Filosofia

Vino, scienza e amore.

I sensi stimolano e la scienza perfeziona. È questo il compendio dell’attività di colei che ha sdoganato l’infondato pregiudizio che una donna, oltretutto originaria di una zona di mare, non potesse mai diventare winemaker. Un vino di qualità nasce dal rispetto per la materia prima e dall’amore per la terra e per i suoi frutti, deve “farsi” in vigna, ma il lavoro di cantina è fondamentale per la sua riuscita. È necessario dunque approfondire, studiare, seguire ogni fase di trasformazione degli acini e non lasciare nulla al caso: uve straordinarie potrebbero essere danneggiate, tradite, stravolte, se non si onora la loro natura e non si conoscono bene i meccanismi biochimici e tecnologici successivi alla raccolta.

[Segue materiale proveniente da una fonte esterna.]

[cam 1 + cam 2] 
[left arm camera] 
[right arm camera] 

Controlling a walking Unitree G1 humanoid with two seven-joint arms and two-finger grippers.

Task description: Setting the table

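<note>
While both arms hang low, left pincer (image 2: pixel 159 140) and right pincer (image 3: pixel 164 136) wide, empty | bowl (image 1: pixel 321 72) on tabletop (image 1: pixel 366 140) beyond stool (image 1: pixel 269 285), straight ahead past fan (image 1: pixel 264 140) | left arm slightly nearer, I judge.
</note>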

L’obiettivo di Graziana, amante dei vini bianchi e diffidente nei confronti della barrique, è costruire vini eleganti, complessi, suadenti, avvolgenti, nitidi e integri nei profumi. Un vino deve essere espressione chiara delle uve d’origine, sincero in quanto manifestazione del territorio da cui proviene. Deve trasmettere la concezione del produttore tradotta ed interpretata dall’enologo e, più di ogni altro prodotto alimentare, deve essere originale e unico, globale, piacere al mercato, ma stando lontano dalle omologazioni. Il consumatore finale deve avvertire nell’assaggio la passione e la cura del produttore. Progettare un vino è come innamorarsi, realizzarlo è l’amore, non sono vane parole, ma è quello che accade quando si prova un sentimento nobile: i pregiudizi cadono, la fatica svanisce, la ragione cede il passo, il cuore batterà per sempre.